I rode my first subway system in Washington DC when I was eight years old, and I can only imagine what my mother went through as she pulled this wide-eyed Idaho farm child through the underground tunnels of a big city. I remember clutching my disposal camera and pulling on my fanny pack to keep it from falling off of my hips as I jogged along after my mom and siblings, looking in every direction but forward. I was so mesmerized by the whole thing – the trains, the people, the whooshing sounds, the smells. I loved putting my ticket through the little ticket-taker thing (really don’t know what they’re called), and I loved watching everyone around me move along so swiftly and smooth. But I loved all of that stuff a little too much. My mother kept losing me in the crowds because I got so caught up in the wonder of it all, and she finally had to hold onto my wrist as we wound up and down stairs and crowed onto escalators.
Since then I’ve ridden many more subway systems and I feel like a city’s particular transit system says a lot about its character. From the grungy, shady underground in Rome to the tube in London to the clackity trains in Berlin to the creepy old Spanish men in Madrid, each one has its own story to tell.
So what about the MRT in Singapore? What’s its story? Well, my friend, its story is clean. Spickitty, spackitty, polishy clean.
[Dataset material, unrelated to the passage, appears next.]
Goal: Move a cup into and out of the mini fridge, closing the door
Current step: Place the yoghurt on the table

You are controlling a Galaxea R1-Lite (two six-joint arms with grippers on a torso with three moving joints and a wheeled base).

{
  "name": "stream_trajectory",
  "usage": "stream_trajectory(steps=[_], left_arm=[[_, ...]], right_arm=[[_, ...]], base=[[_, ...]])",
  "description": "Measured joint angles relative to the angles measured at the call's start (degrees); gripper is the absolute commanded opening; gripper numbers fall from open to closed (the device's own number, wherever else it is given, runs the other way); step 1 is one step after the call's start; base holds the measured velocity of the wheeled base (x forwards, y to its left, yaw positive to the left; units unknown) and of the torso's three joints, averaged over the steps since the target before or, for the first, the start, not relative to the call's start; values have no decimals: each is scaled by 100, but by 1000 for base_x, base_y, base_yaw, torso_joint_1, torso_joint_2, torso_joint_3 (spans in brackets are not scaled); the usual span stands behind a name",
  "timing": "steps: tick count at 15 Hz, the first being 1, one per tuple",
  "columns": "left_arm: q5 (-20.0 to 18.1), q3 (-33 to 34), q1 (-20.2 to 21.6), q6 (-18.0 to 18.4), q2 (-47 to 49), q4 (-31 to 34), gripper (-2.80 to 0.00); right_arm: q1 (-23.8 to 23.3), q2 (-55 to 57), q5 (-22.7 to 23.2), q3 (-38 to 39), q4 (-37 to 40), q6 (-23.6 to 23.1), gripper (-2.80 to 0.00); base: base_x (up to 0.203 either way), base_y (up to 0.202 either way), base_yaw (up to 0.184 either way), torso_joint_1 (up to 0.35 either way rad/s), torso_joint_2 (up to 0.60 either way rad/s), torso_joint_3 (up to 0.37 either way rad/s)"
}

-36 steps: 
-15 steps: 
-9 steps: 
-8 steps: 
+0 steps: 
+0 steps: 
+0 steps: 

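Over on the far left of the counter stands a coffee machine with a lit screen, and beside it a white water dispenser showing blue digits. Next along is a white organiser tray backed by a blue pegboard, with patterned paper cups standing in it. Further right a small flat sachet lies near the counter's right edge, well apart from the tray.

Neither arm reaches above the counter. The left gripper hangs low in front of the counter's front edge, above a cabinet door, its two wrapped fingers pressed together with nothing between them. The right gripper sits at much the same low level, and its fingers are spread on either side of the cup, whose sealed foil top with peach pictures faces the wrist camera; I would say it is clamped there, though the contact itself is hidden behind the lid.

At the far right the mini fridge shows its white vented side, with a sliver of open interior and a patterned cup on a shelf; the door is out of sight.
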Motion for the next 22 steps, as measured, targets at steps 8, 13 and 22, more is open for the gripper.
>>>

Honestly, do they polish the ceilings every morning? This is the cleanest, safest, fastest system I’ve ever ridden.
But my favorite part is the doors. We’ve noticed that the people here have this annoying habit of standing with their noses up against the doors while waiting for the train to arrive and then shoving themselves onto the train before letting anyone out first. You know that rule about letting people out of elevators and off of trains before getting on yourself? Yeah, they don’t. They need help with this little public courtesy rule…
On our way to Chinatown! Notice the lovely greasy hair from walking around in the humidity. We’re slowly getting used to it. Well, I’m not so much “used to it” as I’m merely resigned to having thick greasy hair 24/7.
This is the view from the escalator going up into Chinatown. Not only is the MRT clean, but its always beautiful to look at, no matter which stop you’re at.